_WHAT YOU NEED TO DO_: The reply should be one number: how many lines of the data below contain "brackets".

_SUPPLIED DATA_:

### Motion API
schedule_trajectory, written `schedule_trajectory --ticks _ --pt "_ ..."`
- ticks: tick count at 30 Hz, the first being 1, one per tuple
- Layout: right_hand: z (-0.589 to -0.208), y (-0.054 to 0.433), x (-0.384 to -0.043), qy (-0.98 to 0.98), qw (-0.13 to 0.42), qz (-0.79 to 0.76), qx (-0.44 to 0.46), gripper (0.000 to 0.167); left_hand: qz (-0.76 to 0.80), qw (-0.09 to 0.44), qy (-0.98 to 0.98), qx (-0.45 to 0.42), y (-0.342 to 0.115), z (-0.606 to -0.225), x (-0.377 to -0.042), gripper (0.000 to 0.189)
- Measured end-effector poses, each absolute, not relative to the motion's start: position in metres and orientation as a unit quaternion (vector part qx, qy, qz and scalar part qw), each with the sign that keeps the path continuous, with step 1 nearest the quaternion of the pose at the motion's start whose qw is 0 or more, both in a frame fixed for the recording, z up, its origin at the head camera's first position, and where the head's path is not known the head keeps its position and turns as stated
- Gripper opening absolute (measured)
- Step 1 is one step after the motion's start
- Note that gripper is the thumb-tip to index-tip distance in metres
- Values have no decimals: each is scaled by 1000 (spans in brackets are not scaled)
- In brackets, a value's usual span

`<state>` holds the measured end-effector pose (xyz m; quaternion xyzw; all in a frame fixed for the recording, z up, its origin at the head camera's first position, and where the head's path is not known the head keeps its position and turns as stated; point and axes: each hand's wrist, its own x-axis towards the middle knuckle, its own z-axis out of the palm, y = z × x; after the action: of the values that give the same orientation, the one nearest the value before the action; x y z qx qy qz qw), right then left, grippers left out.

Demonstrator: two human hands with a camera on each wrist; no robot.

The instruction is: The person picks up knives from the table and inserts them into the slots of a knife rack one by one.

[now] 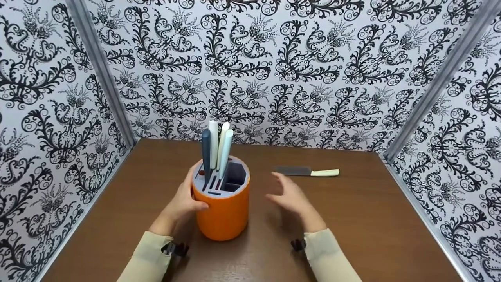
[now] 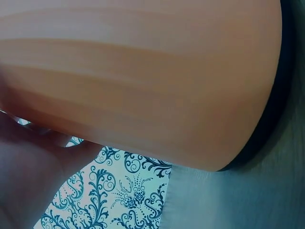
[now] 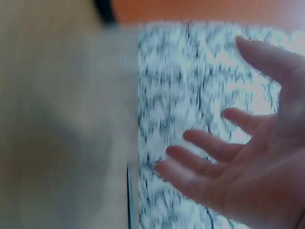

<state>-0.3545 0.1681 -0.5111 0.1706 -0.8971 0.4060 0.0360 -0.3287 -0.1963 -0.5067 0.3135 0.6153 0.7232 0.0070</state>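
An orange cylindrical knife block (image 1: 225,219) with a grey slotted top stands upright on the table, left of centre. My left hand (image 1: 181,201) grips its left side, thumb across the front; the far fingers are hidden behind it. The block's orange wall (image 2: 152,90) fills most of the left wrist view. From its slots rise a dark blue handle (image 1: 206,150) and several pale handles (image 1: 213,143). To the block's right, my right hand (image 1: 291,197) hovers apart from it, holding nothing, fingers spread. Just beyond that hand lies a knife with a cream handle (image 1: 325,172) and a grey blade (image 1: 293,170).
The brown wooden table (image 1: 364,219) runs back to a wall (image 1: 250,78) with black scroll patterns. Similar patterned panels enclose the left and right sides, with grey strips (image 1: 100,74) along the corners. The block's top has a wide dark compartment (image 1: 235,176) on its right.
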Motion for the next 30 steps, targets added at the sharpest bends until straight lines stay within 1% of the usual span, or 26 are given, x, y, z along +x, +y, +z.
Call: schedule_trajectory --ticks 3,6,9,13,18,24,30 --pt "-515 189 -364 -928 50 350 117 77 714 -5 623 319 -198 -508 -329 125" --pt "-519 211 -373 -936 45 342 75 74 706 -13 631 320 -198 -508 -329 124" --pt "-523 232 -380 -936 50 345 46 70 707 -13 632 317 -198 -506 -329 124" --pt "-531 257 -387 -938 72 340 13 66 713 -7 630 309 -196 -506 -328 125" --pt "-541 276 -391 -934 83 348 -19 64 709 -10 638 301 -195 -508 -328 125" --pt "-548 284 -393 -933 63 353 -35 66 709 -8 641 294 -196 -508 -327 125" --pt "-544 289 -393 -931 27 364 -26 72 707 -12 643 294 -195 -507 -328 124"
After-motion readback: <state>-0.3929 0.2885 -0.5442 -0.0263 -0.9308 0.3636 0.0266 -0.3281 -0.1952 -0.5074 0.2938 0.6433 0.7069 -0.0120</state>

_ANSWER AREA_: 2